Legal implications of the Russia-Ukraine war on business

First of all, the most prominent effect is the sanctions that have been imposed. Sanctions have already been imposed by the EU, but also by individual states such as the United States and the United Kingdom. These relate to Russian persons and Russian entities, export bans on goods and restrictions on technology transfer. Restrictions on access to international payment systems are also being discussed, but have not yet been implemented in depth. Here, only a specific due diligence based on the concrete restrictions currently in place will help. If, according to the contract, the delivery of the goods is imminent, it is recommended to wait until the specific sanction framework has been established with legal certainty.

The second important point of analysis is whether the parties may have agreed on (unfavourable) Incoterms here. If the seller has chosen relatively unfavourable Incoterms such as DAP (delivered at place) or DDP (delivery duty paid) – in which he bears the responsibility up to the agreed place of delivery – then the risk factors (especially export, transport) arising from the conflict are in his sphere of risk. It should be remembered in particular that transport to Ukraine is anything but unproblematic at present due to suspended air traffic, destroyed transport links, etc. All these risks fall within the sphere of responsibility of the seller, especially in the case of DDP. If you have agreed Incoterms, you should consider your agreed risk distribution.

Another problem area is that of payment terms. For example, if the purchase contract provides for payment by documentary credit, the current disruption of air traffic may mean that the required documents cannot be presented to the bank. In addition, the crisis has increased the risk that a contractor cannot perform due to public restrictions or for economic reasons. Parties should therefore – if possible – take contractual precautions here.
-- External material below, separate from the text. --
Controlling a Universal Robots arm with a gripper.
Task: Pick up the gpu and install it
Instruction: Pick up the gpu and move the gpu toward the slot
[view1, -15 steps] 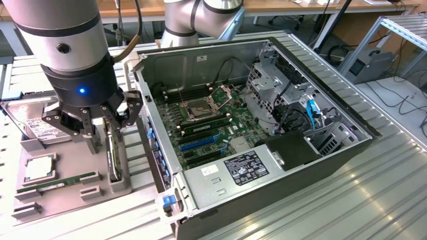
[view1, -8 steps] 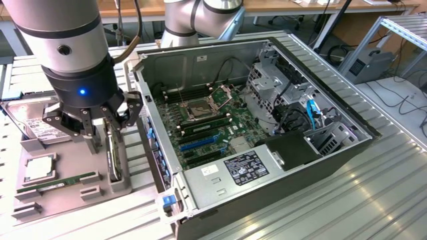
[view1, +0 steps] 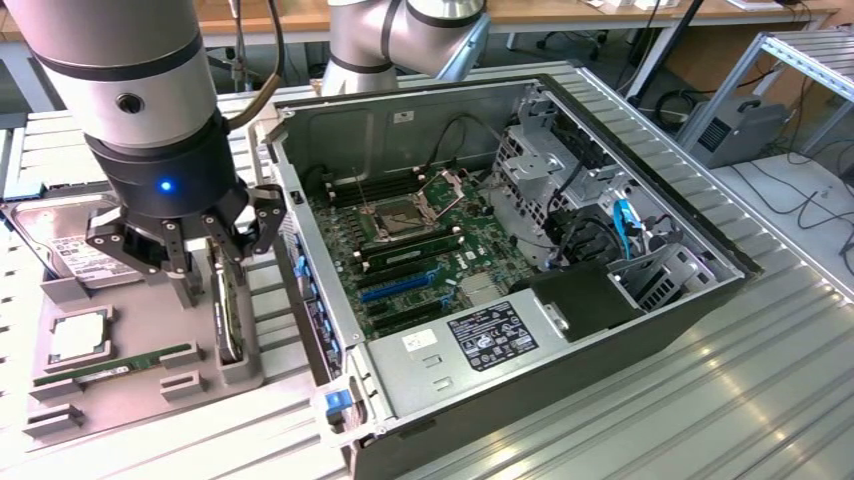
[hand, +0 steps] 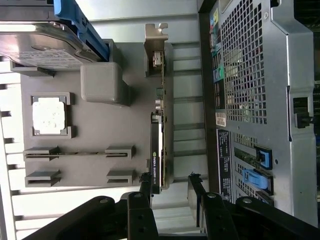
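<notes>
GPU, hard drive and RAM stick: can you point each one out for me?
gpu (hand: 156, 147), wrist view, black edge by its label.
hard drive (view1: 60, 250), exterior view, its top face.
RAM stick (view1: 118, 367), exterior view, middle of the green strip.

gpu (hand: 157, 150) is showing black with a green logo and silver bracket; tray (hand: 100, 145) is reading plain grey, RAM stick (view1: 114, 366) green, CPU (hand: 49, 115) silver, drive (view1: 67, 250) silver with a white label and blue caddy (hand: 82, 25). Case (view1: 641, 330) is showing dark grey outside and bare silver inside, with a green board (view1: 441, 245), blue slots (view1: 394, 288), a blue cable (view1: 625, 222) and a black label on the silver PSU (view1: 427, 375). Gripper (hand: 170, 182) is reading black, arm (view1: 127, 70) silver-grey with a blue light (view1: 166, 185) glowing.
</notes>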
A keyword that also always comes up in sudden disruptive events is that of force majeure. This is often seen as a kind of miracle weapon in legal problem solving. It is not. First of all, while your contract might contain a force majeure clause, often ‘acts of war’ are excluded as a statutory connecting point. Here, only a close look at the wording of the clause will help. If there is no exclusion, then even then the safeguards are relatively limited. As a rule, only a general adjustment of the contract is provided for as a legal consequence. This can be an extension of delivery deadlines or possibly a price adjustment. With regard to the general principle of contractual compliance (pacta sunt servanda), withdrawal from the contract is the absolute exception. If the contract does not contain a force majeure clause at all, a general adjustment of the contract can be demanded by either party through the institute of frustration of contract of the respective nationally agreed law. In most legal systems, however, the possibilities for adjustment are very limited and will be found only in the reasonable extension of deadlines, etc.